Sometimes it's easy to get caught up in a difficult moment of parenting, trying to figure out how to fix the problem, what to say, what to do, and forget that your child is in need of compassion. That, sometimes, compassion is the only "fix", or the best one.
Yesterday, Maeve was struggling with some constipation. I won't give you the whole icky play-by-play, but suffice it to say things were not moving along her digestive tract in the way we would all hope for. The root cause could be manifold, but we were getting caught up in the most obvious issue: she did not want to poop because she was afraid it would hurt.
So we came at it from lots of different angles, mainly just making the child sit on the toilet for long periods of time, which caused a lot of crying and screaming and hysterics from Maeve.
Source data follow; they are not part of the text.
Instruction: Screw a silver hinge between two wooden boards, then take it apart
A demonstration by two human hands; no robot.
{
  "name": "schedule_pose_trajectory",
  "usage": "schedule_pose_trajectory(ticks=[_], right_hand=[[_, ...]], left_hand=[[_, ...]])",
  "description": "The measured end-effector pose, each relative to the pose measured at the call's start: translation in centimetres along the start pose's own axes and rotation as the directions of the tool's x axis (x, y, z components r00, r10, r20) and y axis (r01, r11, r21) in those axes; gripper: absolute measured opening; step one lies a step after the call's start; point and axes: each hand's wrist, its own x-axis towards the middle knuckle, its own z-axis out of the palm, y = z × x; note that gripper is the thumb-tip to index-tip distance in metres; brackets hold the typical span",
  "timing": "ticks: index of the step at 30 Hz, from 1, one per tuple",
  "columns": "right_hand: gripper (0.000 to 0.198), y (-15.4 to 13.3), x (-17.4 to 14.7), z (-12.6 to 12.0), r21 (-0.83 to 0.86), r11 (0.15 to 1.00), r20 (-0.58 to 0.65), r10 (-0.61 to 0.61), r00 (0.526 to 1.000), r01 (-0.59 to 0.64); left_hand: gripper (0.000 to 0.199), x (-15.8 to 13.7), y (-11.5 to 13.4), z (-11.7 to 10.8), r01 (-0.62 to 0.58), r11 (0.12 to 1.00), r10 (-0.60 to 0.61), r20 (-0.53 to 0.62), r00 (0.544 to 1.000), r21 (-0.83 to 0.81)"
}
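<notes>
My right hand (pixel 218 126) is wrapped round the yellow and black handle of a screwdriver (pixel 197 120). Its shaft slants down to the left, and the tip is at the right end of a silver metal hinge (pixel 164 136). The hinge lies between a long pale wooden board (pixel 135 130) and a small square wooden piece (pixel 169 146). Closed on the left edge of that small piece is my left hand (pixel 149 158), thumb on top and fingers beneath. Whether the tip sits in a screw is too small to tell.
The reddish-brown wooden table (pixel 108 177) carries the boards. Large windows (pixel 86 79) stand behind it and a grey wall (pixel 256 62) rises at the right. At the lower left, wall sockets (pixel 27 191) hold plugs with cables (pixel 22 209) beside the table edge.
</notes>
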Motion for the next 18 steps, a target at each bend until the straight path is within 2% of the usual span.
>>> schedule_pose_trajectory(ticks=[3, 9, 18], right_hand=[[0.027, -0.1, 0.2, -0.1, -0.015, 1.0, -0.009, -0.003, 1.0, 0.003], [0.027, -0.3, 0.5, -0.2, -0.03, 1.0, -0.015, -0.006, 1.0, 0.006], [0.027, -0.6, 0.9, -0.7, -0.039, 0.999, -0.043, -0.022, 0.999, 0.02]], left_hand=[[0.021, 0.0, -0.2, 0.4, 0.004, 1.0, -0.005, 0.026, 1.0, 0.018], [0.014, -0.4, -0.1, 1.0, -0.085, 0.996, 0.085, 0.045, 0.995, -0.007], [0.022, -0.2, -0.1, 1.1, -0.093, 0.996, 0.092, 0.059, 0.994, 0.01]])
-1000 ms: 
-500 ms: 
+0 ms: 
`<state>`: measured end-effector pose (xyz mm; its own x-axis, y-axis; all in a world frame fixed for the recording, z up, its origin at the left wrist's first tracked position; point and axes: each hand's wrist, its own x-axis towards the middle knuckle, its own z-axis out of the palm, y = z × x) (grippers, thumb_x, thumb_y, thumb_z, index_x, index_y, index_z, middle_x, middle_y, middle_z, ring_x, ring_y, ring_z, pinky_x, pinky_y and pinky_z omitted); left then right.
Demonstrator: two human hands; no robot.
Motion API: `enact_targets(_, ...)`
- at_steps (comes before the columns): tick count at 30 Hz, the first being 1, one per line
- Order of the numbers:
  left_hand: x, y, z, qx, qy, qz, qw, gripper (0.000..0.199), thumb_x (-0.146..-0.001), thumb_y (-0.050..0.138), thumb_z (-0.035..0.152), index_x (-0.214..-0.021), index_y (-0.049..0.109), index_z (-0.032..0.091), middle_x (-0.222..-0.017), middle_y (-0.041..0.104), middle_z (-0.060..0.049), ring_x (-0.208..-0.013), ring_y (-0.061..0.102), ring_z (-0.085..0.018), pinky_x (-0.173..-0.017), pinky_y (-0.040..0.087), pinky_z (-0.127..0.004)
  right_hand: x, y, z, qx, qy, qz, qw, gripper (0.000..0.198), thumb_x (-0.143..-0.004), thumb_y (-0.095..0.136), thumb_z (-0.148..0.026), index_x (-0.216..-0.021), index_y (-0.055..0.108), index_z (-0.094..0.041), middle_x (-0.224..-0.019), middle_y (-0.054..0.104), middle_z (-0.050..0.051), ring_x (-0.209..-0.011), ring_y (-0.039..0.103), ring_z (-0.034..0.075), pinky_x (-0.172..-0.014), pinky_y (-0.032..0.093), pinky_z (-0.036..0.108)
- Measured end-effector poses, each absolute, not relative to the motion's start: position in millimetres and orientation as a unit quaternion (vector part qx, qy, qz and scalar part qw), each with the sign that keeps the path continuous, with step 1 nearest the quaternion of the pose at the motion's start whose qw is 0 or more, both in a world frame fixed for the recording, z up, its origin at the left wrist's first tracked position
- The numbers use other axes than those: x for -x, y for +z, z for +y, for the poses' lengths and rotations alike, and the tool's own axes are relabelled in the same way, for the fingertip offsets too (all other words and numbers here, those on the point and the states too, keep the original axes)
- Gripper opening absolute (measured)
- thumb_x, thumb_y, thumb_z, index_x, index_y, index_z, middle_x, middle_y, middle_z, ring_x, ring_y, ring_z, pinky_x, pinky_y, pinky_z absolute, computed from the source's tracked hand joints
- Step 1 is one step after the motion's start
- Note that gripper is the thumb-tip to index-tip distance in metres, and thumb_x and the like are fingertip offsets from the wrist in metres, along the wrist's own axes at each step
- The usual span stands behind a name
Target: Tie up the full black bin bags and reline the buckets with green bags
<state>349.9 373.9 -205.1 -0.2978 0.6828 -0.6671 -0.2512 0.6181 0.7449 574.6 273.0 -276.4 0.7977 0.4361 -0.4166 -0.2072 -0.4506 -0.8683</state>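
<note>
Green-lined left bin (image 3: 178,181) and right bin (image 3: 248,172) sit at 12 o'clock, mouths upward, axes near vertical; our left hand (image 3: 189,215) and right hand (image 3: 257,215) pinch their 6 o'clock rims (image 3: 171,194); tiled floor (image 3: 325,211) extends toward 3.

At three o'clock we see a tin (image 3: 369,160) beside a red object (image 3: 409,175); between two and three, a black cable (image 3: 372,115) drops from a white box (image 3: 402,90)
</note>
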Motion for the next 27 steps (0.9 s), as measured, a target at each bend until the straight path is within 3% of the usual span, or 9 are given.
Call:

It was pretty miserable. We applied fiber to the situation, but still, no movement.
When I gave up for the second time on the long-term toilet-sitting, I decided in a moment of clarity that my kid needed more than fiber and toilet time, she might need a real laxative and some comfort. I thought to myself, if she was throwing up, or otherwise obviously sick, what would I do? I would be trying to make her feel better. That's what I need to do now.
So I ran out to Walgreens for Pedialax and a stuffed My Little Pony, and I brought them both back as her prescription for feeling better.
She's still sleeping this morning so I don't know if the Pedialax has taken its course yet or not, but Rainbow Dash made her feel better almost instantly, as did the Daddy cuddles while I was out at the store. Compassion is good medicine. For all of us.